La Cour entendit ensuite les anciens ministres de la Guerre, à l’exception de Cavaignac et de Chanoine, les chefs de l’ancien État-Major et leurs principaux officiers[1].

Qu’entre tant de soldats qui avaient aidé à commettre ou à couvrir pendant si longtemps le crime judiciaire, il ne s’en soit pas trouvé un seul pour suivre, même si tard, l’exemple déjà lointain de Picquart et de Freystætter et convenir de son erreur, c’est une des grandes tristesses de cette histoire qui en est si pleine. Toute l’éclatante lumière qui s’était déjà faite, le temps écoulé, l’apaisement des esprits, leur rendaient l’aveu aussi facile qu’honorable. Pourtant aucun n’en eut le simple courage, tant l’amour-propre parle plus haut chez la plupart des hommes que la conscience et tant il est, semble-t-il, moins pénible de charger son nom devant l’histoire que de faire sortir ces quatre petits mots : « Je me suis trompé… » de son gosier. Même Galliffet, qui n’avait pas été brave qu’au feu, et Freycinet, l’une des plus claires intelligences de son temps, et qui n’avaient pas trempé au crime, se refusèrent à eux-mêmes de s’inscrire parmi les ouvriers de la dernière heure et restèrent à « l’Enfer des tièdes ».

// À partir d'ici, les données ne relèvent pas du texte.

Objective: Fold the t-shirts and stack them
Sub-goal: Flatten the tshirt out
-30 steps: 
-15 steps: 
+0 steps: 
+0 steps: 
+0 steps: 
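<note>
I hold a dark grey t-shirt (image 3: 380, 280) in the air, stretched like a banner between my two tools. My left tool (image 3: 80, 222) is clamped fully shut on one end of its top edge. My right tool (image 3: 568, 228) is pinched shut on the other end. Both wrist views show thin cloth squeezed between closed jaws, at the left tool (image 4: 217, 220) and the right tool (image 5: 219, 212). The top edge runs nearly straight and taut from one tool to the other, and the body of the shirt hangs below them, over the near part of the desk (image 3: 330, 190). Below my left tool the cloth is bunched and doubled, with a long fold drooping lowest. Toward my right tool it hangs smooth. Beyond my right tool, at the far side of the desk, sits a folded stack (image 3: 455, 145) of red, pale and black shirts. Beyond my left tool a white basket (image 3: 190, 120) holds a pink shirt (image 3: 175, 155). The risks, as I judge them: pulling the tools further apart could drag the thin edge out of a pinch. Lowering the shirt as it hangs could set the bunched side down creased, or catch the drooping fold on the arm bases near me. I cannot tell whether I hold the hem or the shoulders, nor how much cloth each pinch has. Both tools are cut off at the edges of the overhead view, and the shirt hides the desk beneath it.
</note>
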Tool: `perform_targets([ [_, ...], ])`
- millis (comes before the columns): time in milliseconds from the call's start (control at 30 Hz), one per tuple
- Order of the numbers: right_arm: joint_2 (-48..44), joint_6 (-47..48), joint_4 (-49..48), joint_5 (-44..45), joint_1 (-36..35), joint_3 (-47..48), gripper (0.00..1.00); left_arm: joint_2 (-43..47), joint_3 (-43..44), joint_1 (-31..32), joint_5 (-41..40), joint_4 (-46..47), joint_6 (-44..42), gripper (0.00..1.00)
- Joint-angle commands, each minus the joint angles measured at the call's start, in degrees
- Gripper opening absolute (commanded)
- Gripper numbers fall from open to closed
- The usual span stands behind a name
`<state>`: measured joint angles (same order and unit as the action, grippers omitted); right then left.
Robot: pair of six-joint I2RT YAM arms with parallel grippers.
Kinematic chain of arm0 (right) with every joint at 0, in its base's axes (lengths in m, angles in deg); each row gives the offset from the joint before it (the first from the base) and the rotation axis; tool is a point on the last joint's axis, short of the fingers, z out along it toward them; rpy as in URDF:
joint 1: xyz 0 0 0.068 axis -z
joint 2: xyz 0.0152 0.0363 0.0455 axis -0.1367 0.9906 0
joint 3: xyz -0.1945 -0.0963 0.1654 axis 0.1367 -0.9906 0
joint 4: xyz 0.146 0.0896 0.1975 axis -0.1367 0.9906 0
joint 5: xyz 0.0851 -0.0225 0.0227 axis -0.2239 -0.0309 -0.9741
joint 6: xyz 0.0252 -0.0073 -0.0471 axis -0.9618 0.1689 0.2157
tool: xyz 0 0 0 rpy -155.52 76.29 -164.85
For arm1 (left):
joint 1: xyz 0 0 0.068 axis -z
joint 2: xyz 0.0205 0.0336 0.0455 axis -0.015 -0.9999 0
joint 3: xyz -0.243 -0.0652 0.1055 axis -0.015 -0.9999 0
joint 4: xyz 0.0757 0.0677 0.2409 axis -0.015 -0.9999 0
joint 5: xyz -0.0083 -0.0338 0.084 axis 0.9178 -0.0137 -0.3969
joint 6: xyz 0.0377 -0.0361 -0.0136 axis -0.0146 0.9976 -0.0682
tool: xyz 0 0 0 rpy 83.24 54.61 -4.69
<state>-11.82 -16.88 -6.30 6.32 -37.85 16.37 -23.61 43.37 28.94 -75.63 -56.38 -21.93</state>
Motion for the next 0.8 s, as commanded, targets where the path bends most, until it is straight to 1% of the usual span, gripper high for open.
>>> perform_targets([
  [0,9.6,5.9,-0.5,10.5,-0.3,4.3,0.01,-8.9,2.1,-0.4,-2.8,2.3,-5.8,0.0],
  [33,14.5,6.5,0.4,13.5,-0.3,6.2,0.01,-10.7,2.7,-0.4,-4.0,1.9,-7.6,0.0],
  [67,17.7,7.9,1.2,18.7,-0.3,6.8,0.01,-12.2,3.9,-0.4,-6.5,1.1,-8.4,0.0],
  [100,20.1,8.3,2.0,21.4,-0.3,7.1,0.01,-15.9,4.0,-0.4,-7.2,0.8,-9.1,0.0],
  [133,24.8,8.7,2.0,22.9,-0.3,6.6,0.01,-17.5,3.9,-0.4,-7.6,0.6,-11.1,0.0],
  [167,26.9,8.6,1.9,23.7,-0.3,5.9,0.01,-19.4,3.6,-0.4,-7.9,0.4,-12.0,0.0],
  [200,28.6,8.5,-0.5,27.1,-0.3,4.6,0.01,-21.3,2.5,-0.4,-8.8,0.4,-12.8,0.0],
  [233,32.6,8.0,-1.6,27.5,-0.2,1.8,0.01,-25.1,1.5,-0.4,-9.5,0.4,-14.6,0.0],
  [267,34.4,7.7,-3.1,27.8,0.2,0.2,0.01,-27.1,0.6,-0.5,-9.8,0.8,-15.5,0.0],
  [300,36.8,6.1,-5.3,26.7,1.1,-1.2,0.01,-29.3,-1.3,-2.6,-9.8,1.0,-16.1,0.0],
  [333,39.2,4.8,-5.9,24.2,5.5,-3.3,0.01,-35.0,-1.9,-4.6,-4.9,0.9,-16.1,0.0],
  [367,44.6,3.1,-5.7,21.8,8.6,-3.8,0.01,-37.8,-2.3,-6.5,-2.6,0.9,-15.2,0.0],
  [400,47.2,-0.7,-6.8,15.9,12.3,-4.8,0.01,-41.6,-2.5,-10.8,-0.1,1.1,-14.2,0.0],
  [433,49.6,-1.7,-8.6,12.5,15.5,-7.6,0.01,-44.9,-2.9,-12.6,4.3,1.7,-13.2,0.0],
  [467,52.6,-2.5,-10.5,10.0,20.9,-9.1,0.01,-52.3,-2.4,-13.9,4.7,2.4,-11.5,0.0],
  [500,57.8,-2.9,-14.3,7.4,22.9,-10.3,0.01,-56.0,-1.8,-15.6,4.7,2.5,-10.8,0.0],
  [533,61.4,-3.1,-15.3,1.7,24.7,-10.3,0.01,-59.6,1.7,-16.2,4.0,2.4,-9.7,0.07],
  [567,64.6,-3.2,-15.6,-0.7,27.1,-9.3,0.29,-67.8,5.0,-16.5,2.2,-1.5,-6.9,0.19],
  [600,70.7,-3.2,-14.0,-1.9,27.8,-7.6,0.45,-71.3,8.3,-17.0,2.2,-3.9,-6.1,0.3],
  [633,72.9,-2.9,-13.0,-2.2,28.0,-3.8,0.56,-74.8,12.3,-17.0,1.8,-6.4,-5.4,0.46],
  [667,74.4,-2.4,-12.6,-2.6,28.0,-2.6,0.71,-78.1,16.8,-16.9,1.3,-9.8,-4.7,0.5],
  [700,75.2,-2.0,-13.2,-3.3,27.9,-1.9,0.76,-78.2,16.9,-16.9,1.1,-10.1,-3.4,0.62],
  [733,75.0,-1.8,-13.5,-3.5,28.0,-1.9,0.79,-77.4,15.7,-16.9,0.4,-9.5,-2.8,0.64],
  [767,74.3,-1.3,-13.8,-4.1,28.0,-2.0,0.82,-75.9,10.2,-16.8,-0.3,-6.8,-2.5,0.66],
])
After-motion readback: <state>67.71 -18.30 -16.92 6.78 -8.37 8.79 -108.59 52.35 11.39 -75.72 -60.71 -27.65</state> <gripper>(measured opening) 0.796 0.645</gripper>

Quelle que soit leur obstination dans l’erreur, les dépo-

  1. Mercier (26 et 29 mars et 2 mai 1904) ; Zurlinden (29 mars) ; Billot (25 avril) ; Freycinet (4 juin) ; Galliffet (11 juin) ; Boisdeffre (25 avril) ; Gonse (22 et 24 mars) ; Roget (2 et 7 mai) ; Rollin (29 mars) ; Pauffin de Saint-Morel (23 avril) ; Junck, Lauth et Bertin-Mourot (30 avril) ; Mareschal et François (7 mai) ; Cuignet (14 et 16 mai).